▶ Task directions
From the entries below, output the line with "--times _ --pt" and each following line up to and including the line with "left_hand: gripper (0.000", exactly as written.

Exercise inputs: Begin

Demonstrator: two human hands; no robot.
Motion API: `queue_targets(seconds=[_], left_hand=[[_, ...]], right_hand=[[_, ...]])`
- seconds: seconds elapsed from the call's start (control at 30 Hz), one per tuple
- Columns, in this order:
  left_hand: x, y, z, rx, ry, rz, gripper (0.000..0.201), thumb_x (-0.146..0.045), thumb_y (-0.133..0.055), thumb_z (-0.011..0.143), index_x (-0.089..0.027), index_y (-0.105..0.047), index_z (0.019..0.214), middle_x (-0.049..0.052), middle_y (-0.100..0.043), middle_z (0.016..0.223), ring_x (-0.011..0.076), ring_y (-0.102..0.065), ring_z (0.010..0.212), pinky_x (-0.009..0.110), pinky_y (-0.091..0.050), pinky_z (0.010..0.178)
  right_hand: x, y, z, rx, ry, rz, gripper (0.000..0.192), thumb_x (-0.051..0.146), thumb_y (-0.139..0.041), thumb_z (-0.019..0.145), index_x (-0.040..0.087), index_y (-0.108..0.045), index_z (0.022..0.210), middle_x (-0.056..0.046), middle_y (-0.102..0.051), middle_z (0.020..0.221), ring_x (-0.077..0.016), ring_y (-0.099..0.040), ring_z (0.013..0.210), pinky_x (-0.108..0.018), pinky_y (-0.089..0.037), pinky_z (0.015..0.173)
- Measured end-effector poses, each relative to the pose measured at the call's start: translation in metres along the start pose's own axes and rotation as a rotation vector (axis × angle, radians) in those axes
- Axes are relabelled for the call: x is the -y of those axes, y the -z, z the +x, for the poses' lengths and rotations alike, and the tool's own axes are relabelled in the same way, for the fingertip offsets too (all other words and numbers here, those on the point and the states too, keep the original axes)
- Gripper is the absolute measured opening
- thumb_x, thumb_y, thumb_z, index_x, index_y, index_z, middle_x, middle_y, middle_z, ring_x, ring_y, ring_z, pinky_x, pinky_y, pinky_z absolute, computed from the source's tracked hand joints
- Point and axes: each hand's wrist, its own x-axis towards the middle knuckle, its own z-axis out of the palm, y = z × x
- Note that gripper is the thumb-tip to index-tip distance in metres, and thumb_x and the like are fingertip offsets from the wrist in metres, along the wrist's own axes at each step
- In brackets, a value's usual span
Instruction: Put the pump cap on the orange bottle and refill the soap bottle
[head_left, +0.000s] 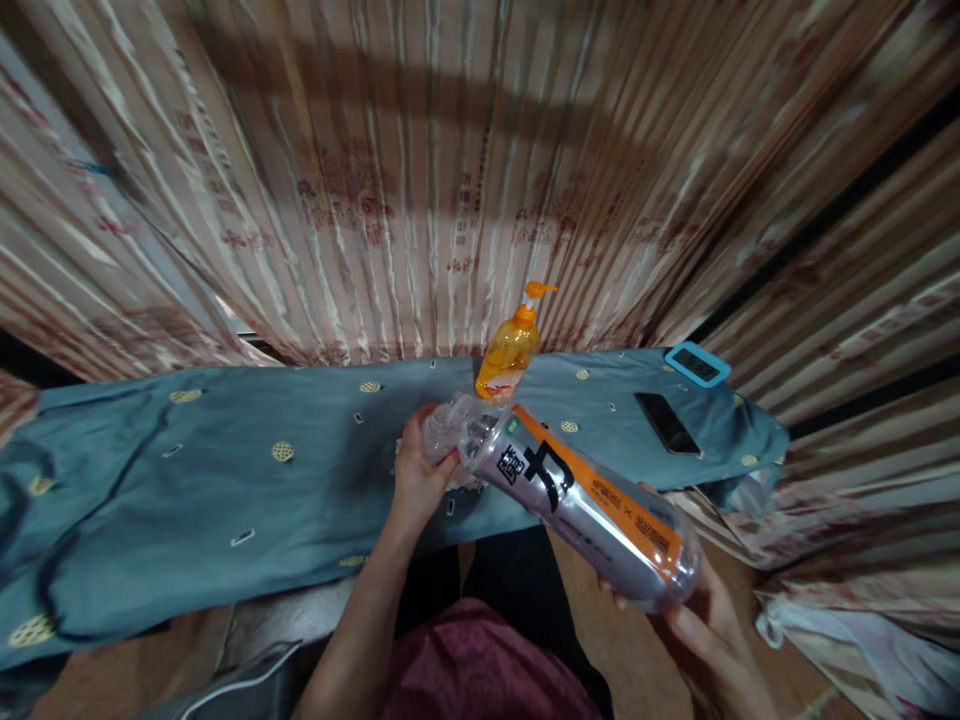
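My right hand (pixel 697 615) grips the base end of a large plastic drink bottle (pixel 577 500) with a silver and orange label. The bottle lies tilted across the middle, its neck pointing up and left. At that neck, my left hand (pixel 421 465) is closed around a clear plastic object (pixel 448 425), whose exact kind I cannot make out. The two touch or overlap there. Just behind them, a pump bottle (pixel 506 355) of yellow liquid with an orange pump head stands upright. Something whitish (pixel 466 478) shows partly under the bottle neck, mostly hidden.
A teal patterned cloth (pixel 225 450) covers the long, narrow table. On its right side lie a dark phone (pixel 667 422) and a blue-framed digital clock (pixel 697 364). Pleated curtains (pixel 420 180) hang close behind and at both sides.
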Motion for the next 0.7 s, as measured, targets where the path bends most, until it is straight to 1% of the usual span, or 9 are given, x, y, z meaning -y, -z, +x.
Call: queue_targets(seconds=[0.13, 0.27, 0.33, 0.4, 0.47, 0.57, 0.63, 0.7], left_hand=[[-0.002, 0.001, 0.000, 0.017, 0.008, -0.016, 0.066, -0.022, -0.088, 0.073, -0.023, -0.065, 0.135, 0.008, -0.076, 0.128, 0.0305, -0.075, 0.120, 0.051, -0.059, 0.114], [-0.002, 0.001, -0.001, 0.033, -0.009, -0.053, 0.066, -0.022, -0.086, 0.075, -0.025, -0.064, 0.137, 0.009, -0.075, 0.129, 0.0318, -0.074, 0.124, 0.053, -0.058, 0.115], [-0.001, 0.001, -0.001, 0.042, -0.020, -0.072, 0.065, -0.022, -0.086, 0.076, -0.025, -0.063, 0.137, 0.009, -0.075, 0.130, 0.0324, -0.074, 0.126, 0.053, -0.058, 0.116], [-0.001, 0.001, -0.002, 0.058, -0.025, -0.084, 0.064, -0.025, -0.085, 0.078, -0.024, -0.063, 0.138, 0.010, -0.075, 0.131, 0.0332, -0.074, 0.126, 0.053, -0.058, 0.115], [-0.001, 0.001, -0.002, 0.064, -0.029, -0.089, 0.062, -0.030, -0.085, 0.081, -0.023, -0.062, 0.138, 0.011, -0.075, 0.132, 0.0343, -0.074, 0.125, 0.053, -0.058, 0.113], [-0.002, 0.001, -0.003, 0.062, -0.050, -0.077, 0.059, -0.037, -0.083, 0.085, -0.023, -0.062, 0.138, 0.013, -0.075, 0.131, 0.0356, -0.074, 0.125, 0.055, -0.058, 0.112], [-0.004, 0.001, -0.003, 0.066, -0.061, -0.066, 0.057, -0.038, -0.081, 0.087, -0.021, -0.062, 0.138, 0.014, -0.076, 0.132, 0.0360, -0.074, 0.125, 0.056, -0.058, 0.112], [-0.005, 0.002, -0.003, 0.070, -0.058, -0.062, 0.057, -0.037, -0.081, 0.087, -0.020, -0.062, 0.138, 0.015, -0.075, 0.134, 0.0363, -0.073, 0.127, 0.055, -0.058, 0.113]], right_hand=[[-0.003, 0.005, 0.001, 0.059, 0.043, -0.051, 0.085, 0.062, -0.085, 0.082, 0.026, -0.060, 0.155, -0.017, -0.065, 0.152, -0.0404, -0.066, 0.134, -0.049, -0.061, 0.093], [-0.010, 0.012, 0.002, 0.062, 0.041, -0.037, 0.089, 0.062, -0.081, 0.086, 0.028, -0.053, 0.164, -0.018, -0.056, 0.164, -0.0412, -0.068, 0.131, -0.051, -0.062, 0.092], [-0.015, 0.018, 0.003, 0.083, 0.055, -0.047, 0.089, 0.060, -0.079, 0.087, 0.029, -0.052, 0.165, -0.020, -0.056, 0.163, -0.0409, -0.071, 0.124, -0.052, -0.062, 0.089], [-0.018, 0.024, 0.004, 0.097, 0.046, -0.054, 0.085, 0.060, -0.078, 0.087, 0.029, -0.053, 0.163, -0.021, -0.061, 0.156, -0.0380, -0.074, 0.112, -0.050, -0.062, 0.084], [-0.018, 0.026, 0.004, 0.081, 0.009, -0.051, 0.081, 0.058, -0.079, 0.087, 0.030, -0.055, 0.159, -0.019, -0.066, 0.148, -0.0335, -0.074, 0.102, -0.046, -0.061, 0.080], [-0.013, 0.022, 0.003, 0.052, -0.006, -0.048, 0.077, 0.056, -0.084, 0.083, 0.031, -0.061, 0.152, -0.012, -0.073, 0.120, -0.0279, -0.071, 0.089, -0.042, -0.059, 0.078], [-0.009, 0.018, 0.002, 0.017, -0.022, -0.037, 0.075, 0.056, -0.086, 0.080, 0.032, -0.064, 0.148, -0.008, -0.071, 0.103, -0.0259, -0.069, 0.085, -0.039, -0.058, 0.077], [-0.007, 0.015, 0.000, -0.024, -0.064, -0.013, 0.075, 0.058, -0.089, 0.077, 0.033, -0.066, 0.144, -0.007, -0.071, 0.099, -0.0253, -0.069, 0.083, -0.037, -0.058, 0.075]])
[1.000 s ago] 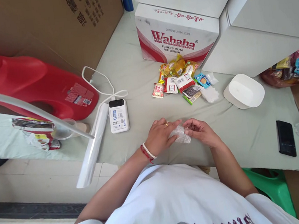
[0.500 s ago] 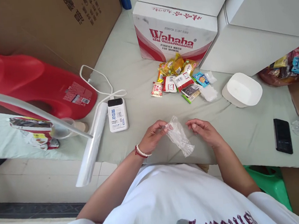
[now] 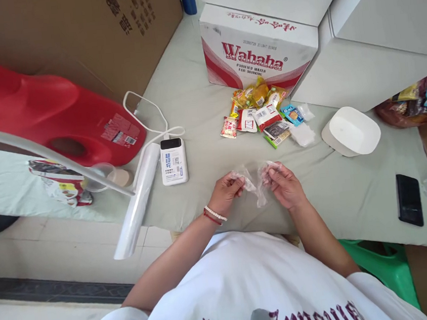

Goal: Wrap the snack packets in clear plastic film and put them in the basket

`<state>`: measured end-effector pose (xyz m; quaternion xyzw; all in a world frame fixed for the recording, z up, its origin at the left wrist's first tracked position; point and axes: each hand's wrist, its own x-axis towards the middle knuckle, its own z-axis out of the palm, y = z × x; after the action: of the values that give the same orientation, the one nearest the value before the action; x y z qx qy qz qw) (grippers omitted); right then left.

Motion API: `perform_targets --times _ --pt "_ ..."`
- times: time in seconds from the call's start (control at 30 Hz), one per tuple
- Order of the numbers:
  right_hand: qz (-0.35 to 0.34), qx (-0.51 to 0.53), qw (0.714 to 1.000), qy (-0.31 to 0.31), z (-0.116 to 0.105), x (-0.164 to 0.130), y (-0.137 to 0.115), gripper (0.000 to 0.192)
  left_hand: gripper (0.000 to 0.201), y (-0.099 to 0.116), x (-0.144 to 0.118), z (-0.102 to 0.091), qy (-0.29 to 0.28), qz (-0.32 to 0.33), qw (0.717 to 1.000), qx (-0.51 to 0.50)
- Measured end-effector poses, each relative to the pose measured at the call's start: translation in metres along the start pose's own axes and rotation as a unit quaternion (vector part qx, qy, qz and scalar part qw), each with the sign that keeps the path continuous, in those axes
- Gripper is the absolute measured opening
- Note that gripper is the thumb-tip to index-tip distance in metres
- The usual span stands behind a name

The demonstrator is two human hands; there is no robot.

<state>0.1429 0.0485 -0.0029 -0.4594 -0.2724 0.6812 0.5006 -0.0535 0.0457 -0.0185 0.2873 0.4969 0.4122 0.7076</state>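
Note:
A crumpled clear plastic bag (image 3: 260, 194) stretches between my two hands above the table's near edge. My left hand (image 3: 226, 193), with a white bead bracelet on the wrist, pinches one end of it. At the other end, my right hand (image 3: 285, 185) grips the plastic between thumb and fingers. Just beyond the hands lies a pile of small snack packets (image 3: 268, 117) in yellow, red, white and blue wrappers. A small white packet (image 3: 303, 134) rests at the pile's right side.
To the right stand a white plastic container (image 3: 349, 140) and a black phone (image 3: 409, 200). On the left are a white power bank (image 3: 174, 169) with its cable, a roll of plastic film (image 3: 137, 209) and a red jug (image 3: 79, 118). A Wahaba-style water carton (image 3: 259, 48) backs the pile.
My right hand has closed on the free part of the plastic bag, which is now bunched and drawn between both hands. The camera view has shifted slightly.

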Motion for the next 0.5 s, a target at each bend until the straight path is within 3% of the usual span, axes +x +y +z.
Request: perform_targets --times 0.13,0.27,0.37,0.43,0.5 --pt "-0.033 0.104 0.99 0.086 -0.024 -0.002 -0.007 0.026 0.043 0.008 -0.006 -0.016 0.114 0.01 0.992 -0.051" --pt "-0.064 0.137 0.979 0.14 -0.04 -0.006 -0.011 0.028 0.042 0.001 -0.018 -0.031 0.116 0.008 0.993 0.005" --pt "-0.105 0.072 0.984 0.126 -0.042 -0.011 -0.015 0.021 0.044 -0.006 -0.03 -0.029 0.206 0.077 0.972 0.078" --pt "-0.168 -0.019 0.981 0.097 -0.038 -0.017 -0.021 0.013 0.044 -0.005 -0.038 -0.021 0.251 0.146 0.949 0.122" --pt "-0.24 -0.148 0.959 0.032 -0.031 -0.024 -0.03 0.011 0.034 0.003 -0.043 -0.009 0.184 0.178 0.955 0.151"
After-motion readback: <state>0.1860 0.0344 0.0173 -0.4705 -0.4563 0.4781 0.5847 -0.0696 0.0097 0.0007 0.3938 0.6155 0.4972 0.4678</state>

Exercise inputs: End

▶ Answer
Motion API: `perform_targets --times _ --pt "_ ..."`
- times: time in seconds from the call's start (control at 30 Hz), one per tuple
- Order of the numbers:
  right_hand: qz (-0.35 to 0.34), qx (-0.51 to 0.53), qw (0.714 to 1.000), qy (-0.31 to 0.31), z (-0.116 to 0.105), x (-0.164 to 0.130), y (-0.137 to 0.115), gripper (0.000 to 0.192)
  left_hand: gripper (0.000 to 0.201), y (-0.099 to 0.116), x (-0.144 to 0.118), z (-0.102 to 0.091), qy (-0.29 to 0.28), qz (-0.32 to 0.33), qw (0.717 to 1.000), qx (-0.51 to 0.50)

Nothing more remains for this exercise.